- GOAL OF THE EXERCISE: Print, in exact form, the lines below from the one containing "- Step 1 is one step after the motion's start" through the one containing "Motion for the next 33", and omit all others.

==============================

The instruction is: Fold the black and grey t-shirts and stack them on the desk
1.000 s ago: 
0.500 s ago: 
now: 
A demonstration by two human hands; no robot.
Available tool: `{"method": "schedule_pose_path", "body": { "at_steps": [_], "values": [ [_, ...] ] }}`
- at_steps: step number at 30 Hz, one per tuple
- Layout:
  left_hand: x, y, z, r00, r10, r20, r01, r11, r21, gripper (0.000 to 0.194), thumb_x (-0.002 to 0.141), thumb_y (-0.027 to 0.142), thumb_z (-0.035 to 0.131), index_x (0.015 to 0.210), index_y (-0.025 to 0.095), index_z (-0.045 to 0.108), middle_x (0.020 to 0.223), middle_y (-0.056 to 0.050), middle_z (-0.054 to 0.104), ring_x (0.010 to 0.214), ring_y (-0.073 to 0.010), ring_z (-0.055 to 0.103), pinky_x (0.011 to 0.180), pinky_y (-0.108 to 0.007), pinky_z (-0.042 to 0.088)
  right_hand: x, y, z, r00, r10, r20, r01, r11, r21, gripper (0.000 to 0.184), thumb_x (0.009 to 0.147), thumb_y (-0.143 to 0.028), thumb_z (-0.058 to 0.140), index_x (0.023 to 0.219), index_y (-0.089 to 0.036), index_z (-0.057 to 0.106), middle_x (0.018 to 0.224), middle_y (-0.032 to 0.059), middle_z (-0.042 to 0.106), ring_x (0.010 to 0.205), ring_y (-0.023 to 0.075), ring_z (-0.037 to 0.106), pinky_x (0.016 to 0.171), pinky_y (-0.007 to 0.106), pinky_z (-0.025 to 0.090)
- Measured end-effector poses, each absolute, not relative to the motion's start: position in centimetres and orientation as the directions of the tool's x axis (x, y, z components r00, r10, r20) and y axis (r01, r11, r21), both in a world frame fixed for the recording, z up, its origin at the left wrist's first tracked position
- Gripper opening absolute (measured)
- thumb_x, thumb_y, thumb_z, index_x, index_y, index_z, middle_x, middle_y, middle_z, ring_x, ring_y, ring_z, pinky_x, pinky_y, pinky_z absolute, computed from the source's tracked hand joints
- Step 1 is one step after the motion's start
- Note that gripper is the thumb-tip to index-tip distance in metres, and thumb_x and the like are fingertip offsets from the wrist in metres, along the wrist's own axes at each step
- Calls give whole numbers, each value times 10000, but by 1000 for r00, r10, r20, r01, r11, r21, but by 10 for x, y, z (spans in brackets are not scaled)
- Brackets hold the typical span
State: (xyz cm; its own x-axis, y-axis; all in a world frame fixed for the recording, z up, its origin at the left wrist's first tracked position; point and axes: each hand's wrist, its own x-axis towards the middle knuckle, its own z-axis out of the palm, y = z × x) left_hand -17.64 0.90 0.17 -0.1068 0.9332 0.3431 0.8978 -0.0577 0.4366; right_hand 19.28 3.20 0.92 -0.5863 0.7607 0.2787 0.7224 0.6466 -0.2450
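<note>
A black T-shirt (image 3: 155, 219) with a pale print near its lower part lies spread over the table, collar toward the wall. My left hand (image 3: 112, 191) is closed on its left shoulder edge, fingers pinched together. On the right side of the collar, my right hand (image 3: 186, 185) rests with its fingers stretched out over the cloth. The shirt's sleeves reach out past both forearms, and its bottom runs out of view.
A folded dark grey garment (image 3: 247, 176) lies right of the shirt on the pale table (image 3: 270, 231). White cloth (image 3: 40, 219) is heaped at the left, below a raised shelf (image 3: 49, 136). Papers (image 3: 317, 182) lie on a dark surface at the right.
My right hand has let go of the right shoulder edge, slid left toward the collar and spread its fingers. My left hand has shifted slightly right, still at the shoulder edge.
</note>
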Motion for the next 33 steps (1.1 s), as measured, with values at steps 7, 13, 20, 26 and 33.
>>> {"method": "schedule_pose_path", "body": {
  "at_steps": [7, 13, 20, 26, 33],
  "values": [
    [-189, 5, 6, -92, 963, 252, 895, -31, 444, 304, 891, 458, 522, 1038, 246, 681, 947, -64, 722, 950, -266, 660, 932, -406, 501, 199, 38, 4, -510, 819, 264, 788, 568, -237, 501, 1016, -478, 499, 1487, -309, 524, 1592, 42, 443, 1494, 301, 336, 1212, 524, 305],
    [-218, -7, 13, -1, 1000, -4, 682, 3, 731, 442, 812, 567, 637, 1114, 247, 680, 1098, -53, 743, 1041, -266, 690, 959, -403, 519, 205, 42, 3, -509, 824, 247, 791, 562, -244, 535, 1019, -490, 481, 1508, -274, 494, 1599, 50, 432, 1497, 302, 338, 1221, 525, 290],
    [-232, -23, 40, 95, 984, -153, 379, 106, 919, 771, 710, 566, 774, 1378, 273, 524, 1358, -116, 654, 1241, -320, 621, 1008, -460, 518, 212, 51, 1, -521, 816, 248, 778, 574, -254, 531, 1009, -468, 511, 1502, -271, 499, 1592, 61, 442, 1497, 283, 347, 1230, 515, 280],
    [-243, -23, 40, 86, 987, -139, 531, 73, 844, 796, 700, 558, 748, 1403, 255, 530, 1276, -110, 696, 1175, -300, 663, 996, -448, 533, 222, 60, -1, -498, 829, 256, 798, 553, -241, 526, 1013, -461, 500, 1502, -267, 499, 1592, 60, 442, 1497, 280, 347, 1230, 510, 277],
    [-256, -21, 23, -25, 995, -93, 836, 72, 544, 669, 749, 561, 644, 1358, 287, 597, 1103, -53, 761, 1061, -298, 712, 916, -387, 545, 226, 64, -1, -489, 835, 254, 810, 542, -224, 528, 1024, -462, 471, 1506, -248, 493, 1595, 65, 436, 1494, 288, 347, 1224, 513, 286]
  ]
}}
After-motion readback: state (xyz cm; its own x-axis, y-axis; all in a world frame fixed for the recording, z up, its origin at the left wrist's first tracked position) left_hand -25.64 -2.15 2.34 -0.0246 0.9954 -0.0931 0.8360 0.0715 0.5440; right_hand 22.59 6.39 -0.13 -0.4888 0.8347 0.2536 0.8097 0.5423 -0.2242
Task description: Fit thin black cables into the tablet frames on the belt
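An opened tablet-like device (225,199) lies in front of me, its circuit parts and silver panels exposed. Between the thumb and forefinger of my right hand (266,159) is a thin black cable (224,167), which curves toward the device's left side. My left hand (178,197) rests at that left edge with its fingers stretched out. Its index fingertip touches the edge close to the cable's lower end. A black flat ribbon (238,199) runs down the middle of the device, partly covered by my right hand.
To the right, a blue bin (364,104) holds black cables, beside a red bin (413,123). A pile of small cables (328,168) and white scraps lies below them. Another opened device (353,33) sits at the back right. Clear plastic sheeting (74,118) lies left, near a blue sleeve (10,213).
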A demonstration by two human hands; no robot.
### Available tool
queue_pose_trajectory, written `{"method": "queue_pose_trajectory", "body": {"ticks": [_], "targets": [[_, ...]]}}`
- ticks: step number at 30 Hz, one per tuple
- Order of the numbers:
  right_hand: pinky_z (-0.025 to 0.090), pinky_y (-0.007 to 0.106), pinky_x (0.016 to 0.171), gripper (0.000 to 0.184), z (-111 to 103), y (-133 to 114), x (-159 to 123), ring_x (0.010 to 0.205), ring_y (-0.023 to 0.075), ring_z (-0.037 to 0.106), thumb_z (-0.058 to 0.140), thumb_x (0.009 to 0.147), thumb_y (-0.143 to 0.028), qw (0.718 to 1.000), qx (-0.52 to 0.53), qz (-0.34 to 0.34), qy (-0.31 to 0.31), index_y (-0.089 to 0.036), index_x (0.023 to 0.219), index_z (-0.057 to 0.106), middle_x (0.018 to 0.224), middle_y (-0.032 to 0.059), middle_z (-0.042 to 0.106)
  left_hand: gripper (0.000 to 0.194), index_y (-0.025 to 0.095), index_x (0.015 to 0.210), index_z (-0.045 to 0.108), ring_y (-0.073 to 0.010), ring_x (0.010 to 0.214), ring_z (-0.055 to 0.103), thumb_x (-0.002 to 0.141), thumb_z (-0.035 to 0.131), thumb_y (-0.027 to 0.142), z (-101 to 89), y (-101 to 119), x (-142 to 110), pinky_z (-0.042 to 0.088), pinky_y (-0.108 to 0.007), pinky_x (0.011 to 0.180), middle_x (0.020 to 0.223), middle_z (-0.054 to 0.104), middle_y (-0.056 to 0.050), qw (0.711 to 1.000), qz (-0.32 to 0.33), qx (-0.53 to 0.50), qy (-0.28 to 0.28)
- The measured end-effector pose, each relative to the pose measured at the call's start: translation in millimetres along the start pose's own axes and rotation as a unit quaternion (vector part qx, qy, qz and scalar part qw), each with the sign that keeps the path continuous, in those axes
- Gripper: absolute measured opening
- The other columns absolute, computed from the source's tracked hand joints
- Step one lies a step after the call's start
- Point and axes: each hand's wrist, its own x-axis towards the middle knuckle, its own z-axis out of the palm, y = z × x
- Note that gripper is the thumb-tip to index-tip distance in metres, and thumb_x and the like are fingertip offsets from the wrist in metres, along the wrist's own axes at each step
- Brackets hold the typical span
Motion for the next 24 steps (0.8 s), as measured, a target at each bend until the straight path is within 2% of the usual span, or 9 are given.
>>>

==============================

- FINISHED TASK:
- Step 1 is one step after the motion's start
- Note that gripper is the thumb-tip to index-tip distance in metres, and thumb_x and the like are fingertip offsets from the wrist in metres, along the wrist's own axes at each step
- Calls give whole numbers, each value times 10000, but by 1000 for r00, r10, r20, r01, r11, r21, but by 10 for x, y, z (spans in brackets are not scaled)
- Brackets hold the typical span
State: (xyz cm; its own x-axis, y-axis; all in a world frame fixed for the recording, z up, its origin at the left wrist's first tracked position; point and axes: each hand's wrist, its own x-axis towards the middle knuckle, its own z-axis out of the palm, y = z × x) left_hand -17.64 0.90 0.17 -0.1068 0.9332 0.3431 0.8978 -0.0577 0.4366; right_hand 19.28 3.20 0.92 -0.5863 0.7607 0.2787 0.7224 0.6466 -0.2450
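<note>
A black T-shirt (image 3: 155, 219) with a pale print near its lower part lies spread over the table, collar toward the wall. My left hand (image 3: 112, 191) is closed on its left shoulder edge, fingers pinched together. On the right side of the collar, my right hand (image 3: 186, 185) rests with its fingers stretched out over the cloth. The shirt's sleeves reach out past both forearms, and its bottom runs out of view.
A folded dark grey garment (image 3: 247, 176) lies right of the shirt on the pale table (image 3: 270, 231). White cloth (image 3: 40, 219) is heaped at the left, below a raised shelf (image 3: 49, 136). Papers (image 3: 317, 182) lie on a dark surface at the right.
My right hand has let go of the right shoulder edge, slid left toward the collar and spread its fingers. My left hand has shifted slightly right, still at the shoulder edge.
</note>
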Motion for the next 33 steps (1.1 s), as measured, with values at steps 7, 13, 20, 26 and 33.

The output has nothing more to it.